Envoy  - xDS configuration API overview

This post from Tetrate has more examples.

Nginx to Envoy

For the advantages of Envoy, I decided to migrate from Nginx to Envoy on my Orthweb project. Using Envoy as service proxy is not where Envoy is mostly used (as sidecar), but it is how Envoy was originally used at Lyft to replace ELB in 2015.

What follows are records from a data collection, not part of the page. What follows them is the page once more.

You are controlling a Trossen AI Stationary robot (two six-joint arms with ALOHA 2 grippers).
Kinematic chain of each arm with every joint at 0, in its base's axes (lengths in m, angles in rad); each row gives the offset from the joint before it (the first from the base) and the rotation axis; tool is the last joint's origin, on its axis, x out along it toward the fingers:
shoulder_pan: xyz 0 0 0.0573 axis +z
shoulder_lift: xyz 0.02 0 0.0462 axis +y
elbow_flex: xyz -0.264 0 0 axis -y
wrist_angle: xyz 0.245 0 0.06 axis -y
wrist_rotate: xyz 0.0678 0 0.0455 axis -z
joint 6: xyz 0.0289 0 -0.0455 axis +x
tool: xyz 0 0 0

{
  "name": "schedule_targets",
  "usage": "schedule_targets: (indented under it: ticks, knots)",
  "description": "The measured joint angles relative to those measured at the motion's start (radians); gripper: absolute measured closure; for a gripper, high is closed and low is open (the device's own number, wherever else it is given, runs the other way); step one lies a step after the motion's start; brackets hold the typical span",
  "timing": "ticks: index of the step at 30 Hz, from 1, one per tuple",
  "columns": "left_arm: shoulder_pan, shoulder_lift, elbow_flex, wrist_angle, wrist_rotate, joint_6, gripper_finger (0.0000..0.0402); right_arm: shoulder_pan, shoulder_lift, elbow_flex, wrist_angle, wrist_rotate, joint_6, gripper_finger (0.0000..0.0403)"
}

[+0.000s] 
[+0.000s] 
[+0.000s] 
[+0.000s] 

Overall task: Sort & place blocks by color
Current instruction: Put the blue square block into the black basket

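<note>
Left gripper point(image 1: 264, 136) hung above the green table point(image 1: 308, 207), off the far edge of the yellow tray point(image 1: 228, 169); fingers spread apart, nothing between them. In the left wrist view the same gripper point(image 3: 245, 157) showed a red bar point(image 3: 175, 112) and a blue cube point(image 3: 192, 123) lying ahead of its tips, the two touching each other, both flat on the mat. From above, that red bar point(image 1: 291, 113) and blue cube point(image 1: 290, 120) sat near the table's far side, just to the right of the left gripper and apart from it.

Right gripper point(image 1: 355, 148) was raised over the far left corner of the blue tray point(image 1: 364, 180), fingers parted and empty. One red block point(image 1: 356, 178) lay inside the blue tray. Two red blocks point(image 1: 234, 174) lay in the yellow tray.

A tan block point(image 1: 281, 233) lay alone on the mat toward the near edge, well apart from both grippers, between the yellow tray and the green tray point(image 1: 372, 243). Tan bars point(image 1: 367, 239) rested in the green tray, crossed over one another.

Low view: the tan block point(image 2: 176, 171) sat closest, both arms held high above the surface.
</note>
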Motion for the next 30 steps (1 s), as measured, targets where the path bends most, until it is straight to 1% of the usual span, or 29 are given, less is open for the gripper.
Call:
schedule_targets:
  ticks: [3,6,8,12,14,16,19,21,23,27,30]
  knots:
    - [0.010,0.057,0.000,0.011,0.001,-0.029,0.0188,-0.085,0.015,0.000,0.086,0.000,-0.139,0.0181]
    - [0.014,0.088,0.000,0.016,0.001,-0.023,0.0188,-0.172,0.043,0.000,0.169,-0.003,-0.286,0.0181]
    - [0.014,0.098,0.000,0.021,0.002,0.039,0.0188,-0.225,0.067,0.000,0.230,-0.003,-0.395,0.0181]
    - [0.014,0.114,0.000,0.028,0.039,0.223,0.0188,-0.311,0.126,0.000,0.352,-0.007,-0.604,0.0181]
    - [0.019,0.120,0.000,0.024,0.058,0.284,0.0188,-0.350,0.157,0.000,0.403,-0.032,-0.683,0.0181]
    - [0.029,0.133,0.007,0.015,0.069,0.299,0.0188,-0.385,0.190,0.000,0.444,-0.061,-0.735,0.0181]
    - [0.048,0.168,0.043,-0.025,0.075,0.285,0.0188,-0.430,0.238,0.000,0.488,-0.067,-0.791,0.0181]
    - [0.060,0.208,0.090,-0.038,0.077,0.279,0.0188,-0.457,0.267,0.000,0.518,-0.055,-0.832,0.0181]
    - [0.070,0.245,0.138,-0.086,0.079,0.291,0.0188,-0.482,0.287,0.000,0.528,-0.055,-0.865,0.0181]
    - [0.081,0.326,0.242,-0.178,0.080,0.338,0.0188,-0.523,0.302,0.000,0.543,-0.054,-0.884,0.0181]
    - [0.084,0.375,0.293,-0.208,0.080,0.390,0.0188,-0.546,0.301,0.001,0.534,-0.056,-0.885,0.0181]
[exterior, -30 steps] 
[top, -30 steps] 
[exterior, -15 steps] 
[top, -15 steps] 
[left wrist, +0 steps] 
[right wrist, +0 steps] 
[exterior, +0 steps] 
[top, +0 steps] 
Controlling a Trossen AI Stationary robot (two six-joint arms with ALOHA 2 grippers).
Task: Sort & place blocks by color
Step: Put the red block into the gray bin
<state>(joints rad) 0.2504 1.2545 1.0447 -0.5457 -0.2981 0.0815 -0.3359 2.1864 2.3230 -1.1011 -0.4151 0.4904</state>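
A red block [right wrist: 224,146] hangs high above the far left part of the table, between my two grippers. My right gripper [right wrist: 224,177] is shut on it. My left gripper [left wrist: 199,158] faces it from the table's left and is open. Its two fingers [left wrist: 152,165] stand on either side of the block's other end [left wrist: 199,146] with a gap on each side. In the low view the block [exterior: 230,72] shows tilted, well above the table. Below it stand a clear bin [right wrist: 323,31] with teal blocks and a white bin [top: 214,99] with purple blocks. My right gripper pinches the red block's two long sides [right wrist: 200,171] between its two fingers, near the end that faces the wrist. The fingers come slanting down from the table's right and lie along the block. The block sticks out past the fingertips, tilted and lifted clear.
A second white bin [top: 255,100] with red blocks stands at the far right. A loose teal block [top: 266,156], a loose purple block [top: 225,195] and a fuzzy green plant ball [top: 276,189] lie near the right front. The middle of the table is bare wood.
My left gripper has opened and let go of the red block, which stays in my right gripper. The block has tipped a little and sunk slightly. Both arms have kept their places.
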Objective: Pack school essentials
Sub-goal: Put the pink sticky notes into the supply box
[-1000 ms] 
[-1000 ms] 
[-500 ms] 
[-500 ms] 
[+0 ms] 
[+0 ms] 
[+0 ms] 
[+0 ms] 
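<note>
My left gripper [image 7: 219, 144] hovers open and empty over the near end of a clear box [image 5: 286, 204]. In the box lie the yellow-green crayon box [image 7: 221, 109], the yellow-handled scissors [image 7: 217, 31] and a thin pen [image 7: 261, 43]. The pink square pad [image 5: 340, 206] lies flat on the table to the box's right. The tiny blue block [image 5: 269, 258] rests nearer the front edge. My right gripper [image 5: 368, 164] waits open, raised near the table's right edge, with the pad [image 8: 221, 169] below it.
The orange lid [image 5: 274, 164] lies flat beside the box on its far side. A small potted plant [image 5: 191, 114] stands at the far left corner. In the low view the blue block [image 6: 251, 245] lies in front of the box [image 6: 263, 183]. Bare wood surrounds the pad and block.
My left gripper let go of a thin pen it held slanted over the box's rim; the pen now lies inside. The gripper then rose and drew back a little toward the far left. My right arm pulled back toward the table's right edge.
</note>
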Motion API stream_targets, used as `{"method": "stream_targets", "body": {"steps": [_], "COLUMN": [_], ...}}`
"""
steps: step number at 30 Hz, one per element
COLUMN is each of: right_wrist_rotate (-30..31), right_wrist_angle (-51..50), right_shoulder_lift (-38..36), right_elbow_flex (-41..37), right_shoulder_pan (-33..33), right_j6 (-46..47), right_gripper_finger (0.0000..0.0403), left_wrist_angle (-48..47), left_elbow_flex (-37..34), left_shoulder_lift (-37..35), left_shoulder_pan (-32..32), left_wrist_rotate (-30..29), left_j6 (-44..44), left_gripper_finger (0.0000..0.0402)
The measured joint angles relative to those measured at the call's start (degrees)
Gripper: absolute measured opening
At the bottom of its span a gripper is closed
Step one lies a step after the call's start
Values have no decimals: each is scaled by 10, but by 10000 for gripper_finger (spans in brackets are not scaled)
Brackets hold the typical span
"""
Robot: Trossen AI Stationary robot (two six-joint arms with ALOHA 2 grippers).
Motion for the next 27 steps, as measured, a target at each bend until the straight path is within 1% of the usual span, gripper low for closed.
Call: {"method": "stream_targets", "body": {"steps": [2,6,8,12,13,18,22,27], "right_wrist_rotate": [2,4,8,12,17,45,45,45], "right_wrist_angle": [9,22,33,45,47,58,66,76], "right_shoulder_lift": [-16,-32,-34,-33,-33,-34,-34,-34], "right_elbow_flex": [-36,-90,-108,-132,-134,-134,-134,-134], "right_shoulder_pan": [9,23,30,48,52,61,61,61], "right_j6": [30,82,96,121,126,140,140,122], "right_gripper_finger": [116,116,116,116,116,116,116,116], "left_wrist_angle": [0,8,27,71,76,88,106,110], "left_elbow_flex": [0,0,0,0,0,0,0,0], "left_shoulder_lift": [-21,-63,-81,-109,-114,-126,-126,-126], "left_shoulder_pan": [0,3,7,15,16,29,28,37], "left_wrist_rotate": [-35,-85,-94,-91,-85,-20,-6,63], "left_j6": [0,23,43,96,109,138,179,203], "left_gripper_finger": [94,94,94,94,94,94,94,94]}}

The original Nginx configuration was referenced in this old blog post. The Envoy setup also covers both TCP (DICOM) and HTTP (HTTPS) traffic. For HTTP traffic, it also encrypts the traffic to upstream. Below is what it looks like:

admin:
  address:
    socket_address: { address: 0.0.0.0, port_value: 9901 }
static_resources:
  listeners:
  - name: https_listener
    address:
      socket_address:
        address: 0.0.0.0
        port_value: 443
    filter_chains:
    - filters:
      - name: envoy.filters.network.http_connection_manager 
        typed_config:
          "@type": type.googleapis.com/envoy.extensions.filters.network.http_connection_manager.v3.HttpConnectionManager 
          codec_type: AUTO
          stat_prefix: ingress_http
          route_config:
            name: local_route
            virtual_hosts:
            - name: app
              domains:
              - "*"
              routes:
              - match:
                  prefix: "/"
                route:
                  cluster: service-https
          http_filters:
          - name: envoy.filters.http.router
      transport_socket:
        name: envoy.transport_sockets.tls
        typed_config:
          "@type": type.googleapis.com/envoy.extensions.transport_sockets.tls.v3.DownstreamTlsContext
          common_tls_context:
            tls_certificates:
            - certificate_chain: {"filename": "/etc/ssl/certs/site.pem"}
              private_key: {"filename": "/etc/ssl/certs/site.pem"}
  - name: dicomtls_listener
    address:
      socket_address:
        address: 0.0.0.0
        port_value: 11112
    filter_chains:
    - filters:
      - name: envoy.filters.network.tcp_proxy
        typed_config:
          "@type": type.googleapis.com/envoy.extensions.filters.network.tcp_proxy.v3.TcpProxy
          stat_prefix: downstream_cx_total
          cluster: service-dicomtls 
      transport_socket:
        name: envoy.transport_sockets.tls
        typed_config:
          "@type": type.googleapis.com/envoy.extensions.transport_sockets.tls.v3.DownstreamTlsContext
          common_tls_context:
            tls_certificates:
            - certificate_chain: {"filename": "/etc/ssl/certs/site.pem"}
              private_key: {"filename": "/etc/ssl/certs/site.pem"}
            validation_context:
              allow_expired_certificate: true
              trusted_ca: {"filename": "/etc/ssl/certs/site.pem"}
          require_client_certificate: false
  clusters:
  - name: service-https
    type: STRICT_DNS
    lb_policy: ROUND_ROBIN
    load_assignment:
      cluster_name: service-https
      endpoints:
      - lb_endpoints:
        - endpoint:
            address:
              socket_address:
                address: orthanc-backend 
                port_value: 8042
    transport_socket:
      name: envoy.transport_sockets.tls
      typed_config:
        "@type": type.googleapis.com/envoy.extensions.transport_sockets.tls.v3.UpstreamTlsContext
  - name: service-dicomtls
    type: STRICT_DNS
    lb_policy: ROUND_ROBIN
    load_assignment:
      cluster_name: service-dicomtls
      endpoints:
      - lb_endpoints:
        - endpoint:
            address:
              socket_address:
                address: orthanc-backend 
                port_value: 4242
layered_runtime:
  layers:
  - name: static_layer_0
    static_layer:
      envoy:
        resource_limits:
          listener:
            https_listener:
              connection_limit: 1000
      overload:
        global_downstream_max_connections: 5000

From Nginx to Envoy, to achieve nearly the same functionalities, it takes 100 lines of configuration instead of less than 30. The configuration also appears more abstract, which is one of the cons of Envoy to consider before the migration.